ASSIGNED TASK:
Each line of the material that mentions the word "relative" is to be copied.

EXERCISE DATA:
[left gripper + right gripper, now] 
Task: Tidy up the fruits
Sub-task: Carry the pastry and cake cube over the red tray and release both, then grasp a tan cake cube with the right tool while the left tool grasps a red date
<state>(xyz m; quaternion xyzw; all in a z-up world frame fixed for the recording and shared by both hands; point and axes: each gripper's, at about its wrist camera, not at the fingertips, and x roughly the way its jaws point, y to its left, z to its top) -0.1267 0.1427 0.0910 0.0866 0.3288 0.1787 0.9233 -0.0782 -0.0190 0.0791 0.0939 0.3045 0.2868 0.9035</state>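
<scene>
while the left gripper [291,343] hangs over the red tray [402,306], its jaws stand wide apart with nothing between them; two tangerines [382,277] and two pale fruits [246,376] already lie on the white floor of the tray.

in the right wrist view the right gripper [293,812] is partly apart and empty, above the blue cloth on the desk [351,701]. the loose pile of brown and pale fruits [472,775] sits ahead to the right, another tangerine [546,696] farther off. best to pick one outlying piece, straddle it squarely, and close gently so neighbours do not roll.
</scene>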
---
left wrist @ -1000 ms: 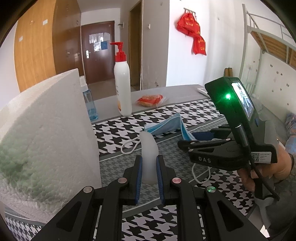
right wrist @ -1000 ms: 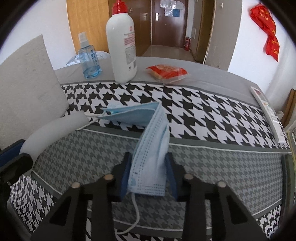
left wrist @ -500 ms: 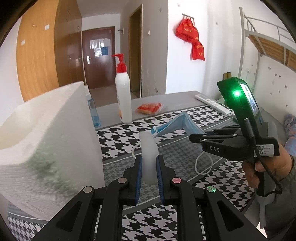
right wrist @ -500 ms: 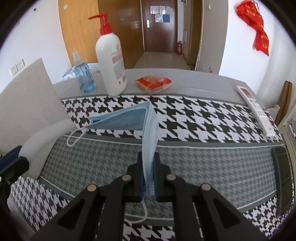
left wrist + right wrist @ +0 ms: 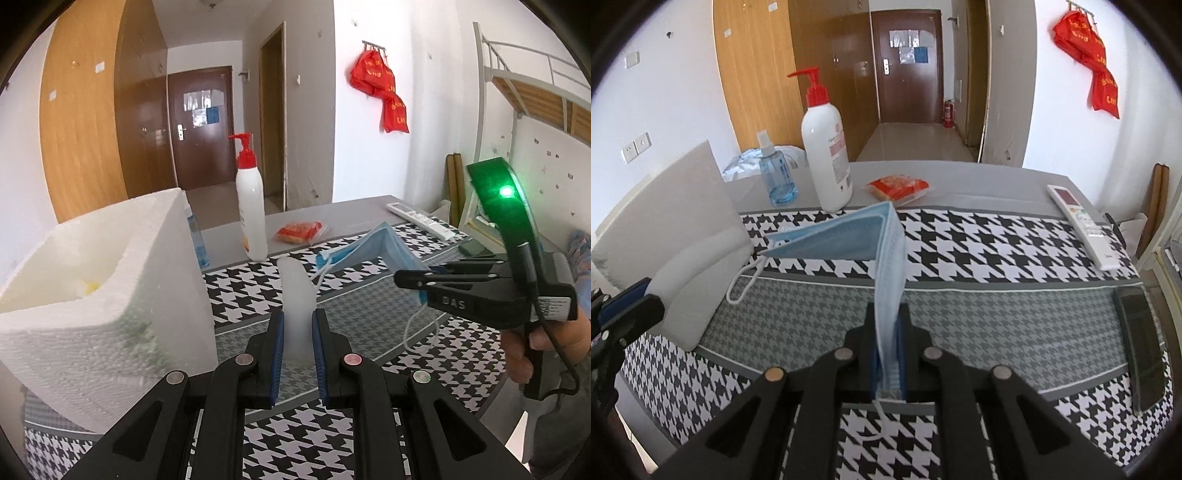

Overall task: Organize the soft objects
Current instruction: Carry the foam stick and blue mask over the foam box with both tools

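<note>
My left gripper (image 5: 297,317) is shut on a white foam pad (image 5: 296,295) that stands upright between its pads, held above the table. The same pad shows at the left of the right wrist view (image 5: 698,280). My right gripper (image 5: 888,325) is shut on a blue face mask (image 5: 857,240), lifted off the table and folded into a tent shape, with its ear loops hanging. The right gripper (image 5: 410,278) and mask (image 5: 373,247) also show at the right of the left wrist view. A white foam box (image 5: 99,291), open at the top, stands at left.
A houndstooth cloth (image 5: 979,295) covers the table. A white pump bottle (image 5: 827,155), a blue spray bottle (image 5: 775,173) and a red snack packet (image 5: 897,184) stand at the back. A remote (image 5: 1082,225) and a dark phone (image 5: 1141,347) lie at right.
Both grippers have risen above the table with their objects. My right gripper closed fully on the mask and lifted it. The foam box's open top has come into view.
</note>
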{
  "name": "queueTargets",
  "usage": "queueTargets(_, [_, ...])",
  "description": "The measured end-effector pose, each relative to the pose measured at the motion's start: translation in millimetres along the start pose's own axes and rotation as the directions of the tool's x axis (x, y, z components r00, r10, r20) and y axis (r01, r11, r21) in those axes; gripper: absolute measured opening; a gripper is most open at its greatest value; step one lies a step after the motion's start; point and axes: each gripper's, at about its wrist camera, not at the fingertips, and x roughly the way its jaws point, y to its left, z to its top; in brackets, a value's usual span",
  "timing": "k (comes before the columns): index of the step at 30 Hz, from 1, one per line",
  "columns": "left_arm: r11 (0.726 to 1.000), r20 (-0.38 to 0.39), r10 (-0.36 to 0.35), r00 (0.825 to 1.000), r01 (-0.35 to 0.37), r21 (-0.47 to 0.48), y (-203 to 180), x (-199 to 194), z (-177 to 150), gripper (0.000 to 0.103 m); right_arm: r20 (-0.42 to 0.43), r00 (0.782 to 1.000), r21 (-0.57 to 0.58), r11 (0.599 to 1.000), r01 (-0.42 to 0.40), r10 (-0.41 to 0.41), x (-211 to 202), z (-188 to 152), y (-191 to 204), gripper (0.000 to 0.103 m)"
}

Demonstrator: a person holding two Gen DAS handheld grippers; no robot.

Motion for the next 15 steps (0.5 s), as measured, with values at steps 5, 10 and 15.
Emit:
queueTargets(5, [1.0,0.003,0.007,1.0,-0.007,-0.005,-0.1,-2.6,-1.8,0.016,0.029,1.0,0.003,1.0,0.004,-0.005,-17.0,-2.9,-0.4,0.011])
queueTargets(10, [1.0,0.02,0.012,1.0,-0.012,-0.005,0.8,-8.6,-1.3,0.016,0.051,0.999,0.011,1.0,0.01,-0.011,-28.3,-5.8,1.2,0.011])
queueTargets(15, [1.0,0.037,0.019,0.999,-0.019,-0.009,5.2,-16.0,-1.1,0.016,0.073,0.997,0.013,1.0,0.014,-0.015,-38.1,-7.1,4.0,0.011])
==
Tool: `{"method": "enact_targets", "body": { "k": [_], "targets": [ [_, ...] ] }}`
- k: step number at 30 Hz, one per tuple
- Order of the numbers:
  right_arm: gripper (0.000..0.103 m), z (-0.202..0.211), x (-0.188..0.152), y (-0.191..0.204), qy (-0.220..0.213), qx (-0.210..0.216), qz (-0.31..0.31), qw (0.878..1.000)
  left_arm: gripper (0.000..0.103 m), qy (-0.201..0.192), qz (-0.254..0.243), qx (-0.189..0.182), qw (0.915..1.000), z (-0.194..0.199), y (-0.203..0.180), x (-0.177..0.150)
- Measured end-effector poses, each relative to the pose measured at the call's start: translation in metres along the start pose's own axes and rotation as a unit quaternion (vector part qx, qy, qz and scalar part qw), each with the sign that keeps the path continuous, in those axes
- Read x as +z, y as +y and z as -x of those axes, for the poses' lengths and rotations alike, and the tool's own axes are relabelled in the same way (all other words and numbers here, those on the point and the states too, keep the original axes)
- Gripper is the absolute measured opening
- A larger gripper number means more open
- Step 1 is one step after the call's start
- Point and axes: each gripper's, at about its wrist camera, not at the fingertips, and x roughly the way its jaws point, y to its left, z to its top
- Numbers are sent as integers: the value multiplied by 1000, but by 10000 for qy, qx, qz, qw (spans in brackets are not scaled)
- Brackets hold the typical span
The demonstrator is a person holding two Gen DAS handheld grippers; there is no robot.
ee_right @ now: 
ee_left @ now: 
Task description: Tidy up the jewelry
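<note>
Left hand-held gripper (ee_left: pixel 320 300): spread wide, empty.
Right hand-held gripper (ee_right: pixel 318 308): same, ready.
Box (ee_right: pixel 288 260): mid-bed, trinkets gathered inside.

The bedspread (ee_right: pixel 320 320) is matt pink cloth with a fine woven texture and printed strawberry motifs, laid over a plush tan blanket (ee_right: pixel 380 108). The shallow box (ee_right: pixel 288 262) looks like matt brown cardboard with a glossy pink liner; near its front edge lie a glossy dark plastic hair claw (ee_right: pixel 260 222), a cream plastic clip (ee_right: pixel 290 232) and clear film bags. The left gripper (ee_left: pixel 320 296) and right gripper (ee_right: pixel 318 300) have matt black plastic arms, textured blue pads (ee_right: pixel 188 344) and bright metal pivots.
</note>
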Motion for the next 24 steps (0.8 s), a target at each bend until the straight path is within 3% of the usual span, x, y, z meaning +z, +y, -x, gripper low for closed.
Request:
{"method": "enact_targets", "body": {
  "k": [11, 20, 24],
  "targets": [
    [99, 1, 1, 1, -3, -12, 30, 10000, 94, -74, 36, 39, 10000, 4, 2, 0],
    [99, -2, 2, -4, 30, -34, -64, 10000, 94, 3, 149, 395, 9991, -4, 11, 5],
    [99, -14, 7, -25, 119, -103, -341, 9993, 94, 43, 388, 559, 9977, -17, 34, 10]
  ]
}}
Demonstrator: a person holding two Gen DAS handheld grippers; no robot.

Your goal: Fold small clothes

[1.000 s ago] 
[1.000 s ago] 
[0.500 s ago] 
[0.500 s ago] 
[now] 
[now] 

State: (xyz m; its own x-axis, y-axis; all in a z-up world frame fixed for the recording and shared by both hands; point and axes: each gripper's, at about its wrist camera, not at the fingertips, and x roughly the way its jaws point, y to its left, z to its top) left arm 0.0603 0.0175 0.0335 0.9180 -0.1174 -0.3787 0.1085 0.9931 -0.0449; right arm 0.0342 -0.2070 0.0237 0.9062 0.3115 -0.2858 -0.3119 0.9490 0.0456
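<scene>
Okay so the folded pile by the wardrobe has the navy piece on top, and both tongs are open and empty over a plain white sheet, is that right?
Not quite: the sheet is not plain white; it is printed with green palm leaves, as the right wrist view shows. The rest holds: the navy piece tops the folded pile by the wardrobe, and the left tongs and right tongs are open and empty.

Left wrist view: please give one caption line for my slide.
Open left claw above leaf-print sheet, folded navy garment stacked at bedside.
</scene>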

EXERCISE OUTPUT:
  "description": "The measured end-effector pose, each relative to the pose measured at the motion's start: translation in millimetres along the start pose's own axes and rotation as the directions of the tool's x axis (x, y, z components r00, r10, r20) and y axis (r01, r11, r21) in those axes; gripper: absolute measured opening; a gripper is most open at its greatest value; step one lies a step after the motion's start; point and axes: each gripper's, at about its wrist camera, not at the fingertips, and x roughly the way its jaws point, y to its left, z to its top; in brackets, a value's usual span",
- Measured end-effector poses, each relative to the pose measured at the call's start: translation in metres along the start pose's own axes and rotation as a unit quaternion (vector part qx, qy, qz and scalar part qw), each with the sign that keeps the path continuous, in those axes

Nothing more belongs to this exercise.